Brion apretó la mandíbula.

—Las Sombras no nos pusieron aquí, Mavia.

Ella parpadeó.

—¿Qué?

Brion levantó lentamente una mano y señaló hacia la oscuridad. Hacia el fondo de la prisión. Más allá de donde la vista podía alcanzar. Mavia entrecerró los ojos, intentando ver. Sus ojos no pudieron, pero su cuerpo lo sintió. Un escalofrío recorrió su columna.

No tuvo miedo. Nunca lo tenía. Pero supo, que algo la estaba observando.

Llevó una mano a su collar, lista para pelear.

—Tienes que irte, Mavia —dijo Brion, con voz tensa—. Consigue ayuda. No puedes contra esa cosa.

Mavia se giró hacia él y esbozó una sonrisa fría.

—Soy la Suprema Mayor.

Arrancó el collar de su cuello y dejó que se transformara en su espada.

La línea negra surgió desde su ojo derecho y se extendió hasta perderse en su cabello.

—Yo soy la ayuda, de la ayuda.

Brion retrocedió un paso. Sabía que a Mavia le enfurecía ser subestimada. No había nada que la irritara más que alguien dudando de su poder. Le gustaba ser temida, respetada, que su nombre hiciera estremecer a sus enemigos.

Pero esa arrogancia, algún día, le costaría muy caro. La oscuridad se agitó.

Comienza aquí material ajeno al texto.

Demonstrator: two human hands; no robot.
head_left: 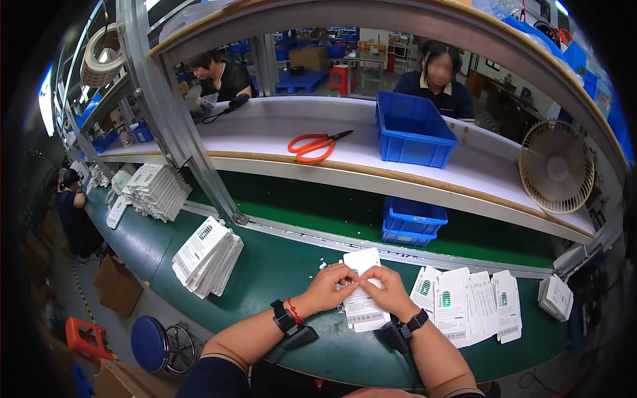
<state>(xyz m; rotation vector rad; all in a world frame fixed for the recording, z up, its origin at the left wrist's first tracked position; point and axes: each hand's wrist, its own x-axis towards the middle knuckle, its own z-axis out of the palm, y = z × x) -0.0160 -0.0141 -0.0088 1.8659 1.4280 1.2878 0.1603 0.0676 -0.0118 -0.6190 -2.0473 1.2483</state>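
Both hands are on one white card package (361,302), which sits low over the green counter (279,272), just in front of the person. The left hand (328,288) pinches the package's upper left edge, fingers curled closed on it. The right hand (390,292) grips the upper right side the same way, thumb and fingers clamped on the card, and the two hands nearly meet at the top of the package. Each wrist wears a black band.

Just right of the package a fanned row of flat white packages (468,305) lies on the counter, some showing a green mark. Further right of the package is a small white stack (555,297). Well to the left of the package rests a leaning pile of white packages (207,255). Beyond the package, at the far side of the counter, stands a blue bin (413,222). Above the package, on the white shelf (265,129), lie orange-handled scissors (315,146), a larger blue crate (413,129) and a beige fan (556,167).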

Cuatro tentáculos negros emergieron de las sombras y se lanzaron hacia ella con una velocidad inhumana. Mavia los esquivó sin esfuerzo. Los prisioneros retrocedieron, con los ojos abiertos de par en par y el terror impreso en sus rostros.

La criatura se dejó ver. Mavia no retrocedió ni un centímetro, pero entendió por qué Brion temía por ella. Aquello que se ocultaba en la prisión no era un enemigo común.